Mood swings, weight gain, night sweats, these are some things women associate with menopause. But how can you tell if it’s actually menopause or something more? And how can you relieve these uncomfortable symptoms? We talked to Valerie A. Omicioli, M.D., who cares for peri/postmenopausal women at Indiana University Health to get some smart answers.
What is menopause?
“Menopause is defined as 12 months in a row without a menstrual period,” says Dr. Omicioli. “The 2 to 5 years before a woman’s final menstrual period is referred to as perimenopause.” She explains that perimenopause can be associated with mood swings, night sweats or hot flashes. A woman’s menstrual cycles can become closer together or further apart, with changes in the duration of bleeding. “During this time of fluctuating hormone levels, primarily estrogen and progesterone, women can experience many of the symptoms that occur after their periods stop.”
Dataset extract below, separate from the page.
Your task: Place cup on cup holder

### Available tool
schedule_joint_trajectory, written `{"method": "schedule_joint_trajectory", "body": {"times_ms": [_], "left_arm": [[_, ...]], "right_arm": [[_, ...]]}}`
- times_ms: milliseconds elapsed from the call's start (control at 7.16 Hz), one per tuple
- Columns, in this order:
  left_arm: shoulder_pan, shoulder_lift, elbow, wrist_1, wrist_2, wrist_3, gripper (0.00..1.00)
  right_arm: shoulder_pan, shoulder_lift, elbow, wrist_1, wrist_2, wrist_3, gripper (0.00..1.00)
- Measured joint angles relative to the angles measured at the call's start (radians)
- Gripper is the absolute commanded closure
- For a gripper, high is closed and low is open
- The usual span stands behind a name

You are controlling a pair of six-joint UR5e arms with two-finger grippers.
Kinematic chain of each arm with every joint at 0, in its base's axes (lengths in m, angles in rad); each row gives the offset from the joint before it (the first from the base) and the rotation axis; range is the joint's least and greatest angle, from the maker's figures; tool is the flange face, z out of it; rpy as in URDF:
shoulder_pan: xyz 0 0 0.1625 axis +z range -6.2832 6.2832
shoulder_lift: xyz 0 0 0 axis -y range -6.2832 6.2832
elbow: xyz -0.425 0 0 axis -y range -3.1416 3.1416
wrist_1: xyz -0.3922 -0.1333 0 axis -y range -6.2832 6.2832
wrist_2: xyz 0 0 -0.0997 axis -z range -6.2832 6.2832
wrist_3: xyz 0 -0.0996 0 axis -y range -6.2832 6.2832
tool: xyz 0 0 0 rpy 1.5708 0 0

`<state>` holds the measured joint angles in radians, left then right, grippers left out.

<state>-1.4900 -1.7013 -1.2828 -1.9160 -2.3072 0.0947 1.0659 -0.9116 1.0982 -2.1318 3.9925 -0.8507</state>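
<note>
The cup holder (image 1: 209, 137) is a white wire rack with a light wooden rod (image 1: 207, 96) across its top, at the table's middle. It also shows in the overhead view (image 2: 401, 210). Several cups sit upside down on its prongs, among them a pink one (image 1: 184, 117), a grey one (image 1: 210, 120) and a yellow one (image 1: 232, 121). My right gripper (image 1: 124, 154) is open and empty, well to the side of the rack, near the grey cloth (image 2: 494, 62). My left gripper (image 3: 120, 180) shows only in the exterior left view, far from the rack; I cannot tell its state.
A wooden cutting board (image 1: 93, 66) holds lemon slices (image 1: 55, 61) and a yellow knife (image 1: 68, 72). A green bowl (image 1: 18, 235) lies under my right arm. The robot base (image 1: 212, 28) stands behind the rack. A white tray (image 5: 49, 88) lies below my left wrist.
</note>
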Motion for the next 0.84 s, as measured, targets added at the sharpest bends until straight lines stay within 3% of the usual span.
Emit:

Menopausal symptoms can mimic those of perimenopause and bring along additional symptoms including vaginal dryness, discomfort during intercourse, muscle or joint aches as well as a feeling of mental fogginess. “Approximately 20 to 25 percent of women have minimal to no symptoms, 50 percent have symptoms that are tolerable and 25 percent have severe symptoms that significantly impact their quality of life,” says Dr. Omicioli. Women with severe symptoms often suffer in silence, which is why seeking out an experienced menopause provider can help.
What’s more, she says, there are other medical conditions such as depression, thyroid disorders, stress and anxiety that can actually mimic some menopausal symptoms, so it’s wise to see your doctor to get the right diagnosis when you start to feel unwell.
What age does menopause begin in most women?
Dr. Omicioli notes that the normal age range for menopause is between the ages of 45 to 55, although a few women may be a bit younger or older. (Women under age 40 should be evaluated by a physician.) “And while there is some correlation between your mother’s or sister’s age at menopause in that if your mother or sister had early or late menopause you have an increased likelihood of following that pattern, it’s by no means a reliable predictor of your own menopause,” she says.
Getting relief from the symptoms
There are a variety of ways to help with the night sweats and hot flashes, says Dr. Omicioli, including dressing in layers (a sweater over a sleeveless shirt or tank top); wearing breathable fabrics such as cotton; sleeping in the nude; having a fan in the bedroom or at work; and avoiding alcohol or spicy foods. For vaginal dryness, she recommends using an over the counter vaginal lubricant. “There are a variety of natural remedies— such as yoga, mindfulness, hypnosis and regular exercise to elevate mood—which are effective in reducing symptoms in about one third of women.” She warns that while many products are marketed for menopausal symptom relief, there are safety concerns as well as a lack of good evidence that they are beneficial, so be sure to discuss options with your health care provider.
When should you see a doctor?
“When symptoms begin having a negative impact on your quality of life, women should seek medical attention,” says Dr. Omicioli. She explains that there are a variety of prescription medications both hormonal and non-hormonal that can treat menopausal symptoms. “Talking to your doctor or certified menopause practitioner can help clarify your personal risks and outline the benefits of treatment. One size does not fit all when it comes to treating menopause.”